[Supplied data — start]

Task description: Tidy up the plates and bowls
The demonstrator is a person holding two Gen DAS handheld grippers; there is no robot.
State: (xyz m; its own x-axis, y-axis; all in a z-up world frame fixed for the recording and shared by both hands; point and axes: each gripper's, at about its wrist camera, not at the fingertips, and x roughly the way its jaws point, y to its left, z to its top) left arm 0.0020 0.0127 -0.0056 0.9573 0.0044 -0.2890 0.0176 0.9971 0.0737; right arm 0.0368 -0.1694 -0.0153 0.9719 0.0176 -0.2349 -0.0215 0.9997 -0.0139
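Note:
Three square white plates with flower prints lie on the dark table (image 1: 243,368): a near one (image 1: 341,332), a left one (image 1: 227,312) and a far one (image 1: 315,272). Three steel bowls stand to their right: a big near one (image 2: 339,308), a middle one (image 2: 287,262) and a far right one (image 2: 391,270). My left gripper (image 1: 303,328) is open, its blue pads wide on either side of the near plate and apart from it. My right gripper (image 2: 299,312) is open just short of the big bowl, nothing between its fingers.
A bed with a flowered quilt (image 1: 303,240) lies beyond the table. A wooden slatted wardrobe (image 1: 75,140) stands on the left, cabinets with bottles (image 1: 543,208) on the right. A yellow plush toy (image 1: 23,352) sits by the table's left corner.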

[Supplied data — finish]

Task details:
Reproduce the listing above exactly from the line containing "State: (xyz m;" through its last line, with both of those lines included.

Exercise solution:
State: (xyz m; its own x-axis, y-axis; all in a z-up world frame fixed for the recording and shared by both hands; point and axes: each gripper's, at about its wrist camera, not at the fingertips, and x roughly the way its jaws point, y to its left, z to its top) left arm 0.0020 0.0127 -0.0056 0.9573 0.0044 -0.2890 0.0176 0.9971 0.0737; right arm 0.0368 -0.1694 -0.0153 0.9719 0.0176 -0.2349 -0.0215 0.9997 -0.0139
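Note:
Three square white plates with flower prints lie on the dark table (image 1: 243,368): a near one (image 1: 341,332), a left one (image 1: 227,312) and a far one (image 1: 315,272). Three steel bowls stand to their right: a big near one (image 2: 339,308), a middle one (image 2: 287,262) and a far right one (image 2: 391,270). My left gripper (image 1: 303,328) is open, its blue pads wide on either side of the near plate and apart from it. My right gripper (image 2: 299,312) is open just short of the big bowl, nothing between its fingers.
A bed with a flowered quilt (image 1: 303,240) lies beyond the table. A wooden slatted wardrobe (image 1: 75,140) stands on the left, cabinets with bottles (image 1: 543,208) on the right. A yellow plush toy (image 1: 23,352) sits by the table's left corner.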

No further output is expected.